2) In the one class where the issue of SL has been brought up this semester, a student mentioned it as this “place online, where like, people live their lives and spend real money” with a tone as if to skeptically indicate that s/he had heard of this, but does such a thing really exist?

3) Capitalistic values (that whole spending real money aspect) are inherently and obviously perpetuated in the SL environment, and that may or may not be appropriate for language learning and/or other educational endeavors. Maybe, as English is the current lingua franca of business, that makes it the perfect learning environment for English.

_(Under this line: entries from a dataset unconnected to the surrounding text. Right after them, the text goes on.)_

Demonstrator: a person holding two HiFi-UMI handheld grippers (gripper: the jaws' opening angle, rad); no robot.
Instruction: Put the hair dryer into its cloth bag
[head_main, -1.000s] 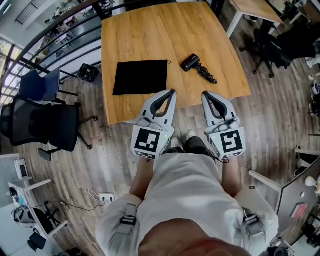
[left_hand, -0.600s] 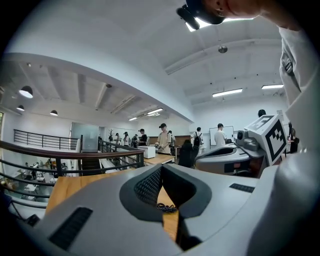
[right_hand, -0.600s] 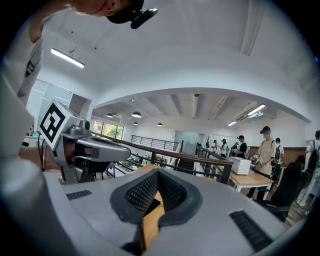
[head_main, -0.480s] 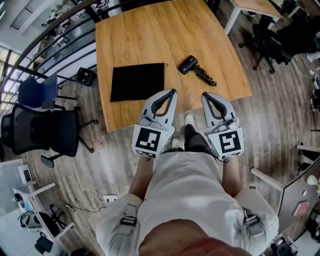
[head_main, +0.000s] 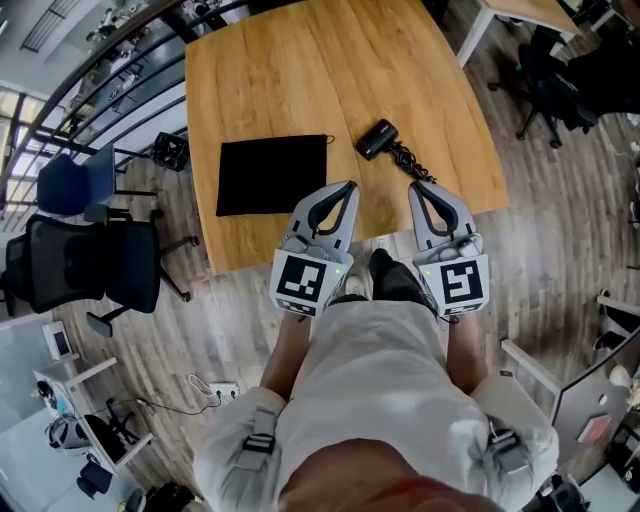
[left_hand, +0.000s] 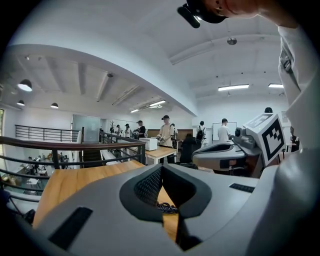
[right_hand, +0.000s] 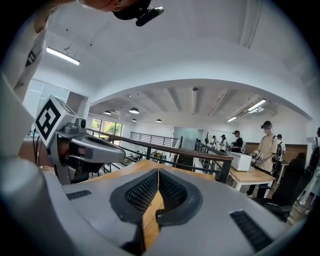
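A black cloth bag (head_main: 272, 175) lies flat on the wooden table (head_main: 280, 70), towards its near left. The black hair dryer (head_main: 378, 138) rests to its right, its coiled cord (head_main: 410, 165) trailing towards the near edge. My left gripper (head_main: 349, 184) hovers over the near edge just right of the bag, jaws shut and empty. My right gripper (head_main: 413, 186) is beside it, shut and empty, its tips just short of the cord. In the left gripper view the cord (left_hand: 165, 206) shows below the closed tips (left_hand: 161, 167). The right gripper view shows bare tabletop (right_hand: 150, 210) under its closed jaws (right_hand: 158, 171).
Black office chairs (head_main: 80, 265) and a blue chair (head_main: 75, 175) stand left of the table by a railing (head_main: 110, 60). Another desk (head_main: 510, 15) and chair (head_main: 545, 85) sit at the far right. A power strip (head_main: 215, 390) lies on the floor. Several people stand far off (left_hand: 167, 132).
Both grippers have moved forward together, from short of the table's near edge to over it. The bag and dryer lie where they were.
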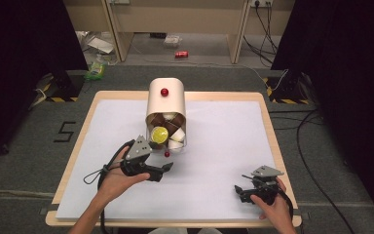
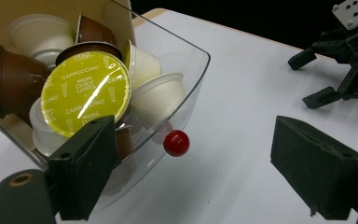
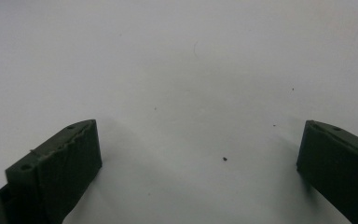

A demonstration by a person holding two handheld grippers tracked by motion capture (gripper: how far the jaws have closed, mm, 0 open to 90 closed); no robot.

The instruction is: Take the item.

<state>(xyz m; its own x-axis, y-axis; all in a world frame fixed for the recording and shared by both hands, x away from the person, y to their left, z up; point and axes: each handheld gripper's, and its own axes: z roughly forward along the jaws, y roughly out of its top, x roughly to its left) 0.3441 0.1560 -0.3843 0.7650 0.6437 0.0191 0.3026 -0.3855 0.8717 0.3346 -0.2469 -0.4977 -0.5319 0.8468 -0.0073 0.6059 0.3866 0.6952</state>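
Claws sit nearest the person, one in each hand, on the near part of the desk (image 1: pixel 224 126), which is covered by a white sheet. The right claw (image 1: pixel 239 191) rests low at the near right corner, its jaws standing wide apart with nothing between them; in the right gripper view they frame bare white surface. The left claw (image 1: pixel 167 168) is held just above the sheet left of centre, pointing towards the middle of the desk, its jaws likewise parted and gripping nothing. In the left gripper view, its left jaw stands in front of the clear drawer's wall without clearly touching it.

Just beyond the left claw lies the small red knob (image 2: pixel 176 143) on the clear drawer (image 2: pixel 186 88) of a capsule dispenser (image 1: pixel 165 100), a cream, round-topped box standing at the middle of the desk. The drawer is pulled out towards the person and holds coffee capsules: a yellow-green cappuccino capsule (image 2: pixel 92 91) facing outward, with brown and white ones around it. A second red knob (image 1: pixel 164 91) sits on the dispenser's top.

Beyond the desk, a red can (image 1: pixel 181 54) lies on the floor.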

And on that note, with #3 tying nicely back into more questions of how SL perpetuates or breaks previous historical patterns, I will break in search of lunch…

MIT5 Media in transition

Wednesday, May 2nd, 2007

I know it’s Wednesday, and I should have been blogging the event as it happened. However, that didn’t happen. Instead of specific sessions, I am going to give my overall impressions of the conference. Several days ago, Henry Jenkins requested feedback on his blog, although he is several thoughts past that by now. I am slow and I am going to embrace my slowness and revive this blog at my own, several-days-past-relevant pace.
First, the plenary sessions were phenomenal. Great speakers, with their messages kept very short and long q & a sessions. The topics were provocative and apropos. The plenary session that tied it all together for me was late in the day on Saturday and had a message that we need to take Fair Use back in academic institutions. The Center for Social Media at American University, if I understood correctly, has been working with documentary film makers to create a set of accepted Fair Use practices that their insurers will also stand behind. They are starting a similar process with media literacy educators to craft discipline specific fair use practices. This was the message that my own presentation needed at the end–and I am glad to have found something I was looking for at this conference. Definitely check out the podcasts of the plenary sessions.
I really enjoyed the model of having panel speakers each give their presentation (which usually meant reading a paper) and then the audience could participate in discussion. Most of the sessions I went to really did leave enough time for a rich discussion. I was disappointed by the number of papers read verbatim (as opposed to actually presenting), but I know that is a reflection of discipline-specific practice. I understand that the reading of a paper reveals the richness of the text in question, but I can read–when I’m watching a presentation, I expect a different kind of explanation. What’s interesting is that this practice of reading papers was disconnected from the plenary sessions, where the speakers did not read from papers at all.
Another interesting aspect of the conference was that it was simulcast in Second Life. It was referred to in one of the first plenary session and I filed that information away. Some people in the overflow room were simultaneously watching the video feed of the conference and hanging out in SL. On Sunday morning, I did not have the opportunity to go back into Cambridge. On a whim, I decided to see if they were still broadcasting the last session in SL. It took me a bit of searching the blogosphere to figure out where to go (it wasn’t advertised on the MIT5 site), but once I got registered with the group I needed to, I zipped over the closing plenary session. There were a number of people watching with me, including colleagues from Australia and Greece who had been experiencing the entire conference from their geographically disparate locations. It caused me to step back from a minute and reflect that the conference that I had been attending was in fact experienced in a completely different way by a completely different community.

Second Life University

Tuesday, November 7th, 2006

An appropriate medium for its intended audience of Digital Arts students, a university program developed in Second Life will be debutting at Simon Fraser University. I hope that the virtual university isn’t just a digital replica of the bricks and mortar one and that for $20,000 a year (in Canada, where education is usually a little less costly), students receive some complimentary linden dollars.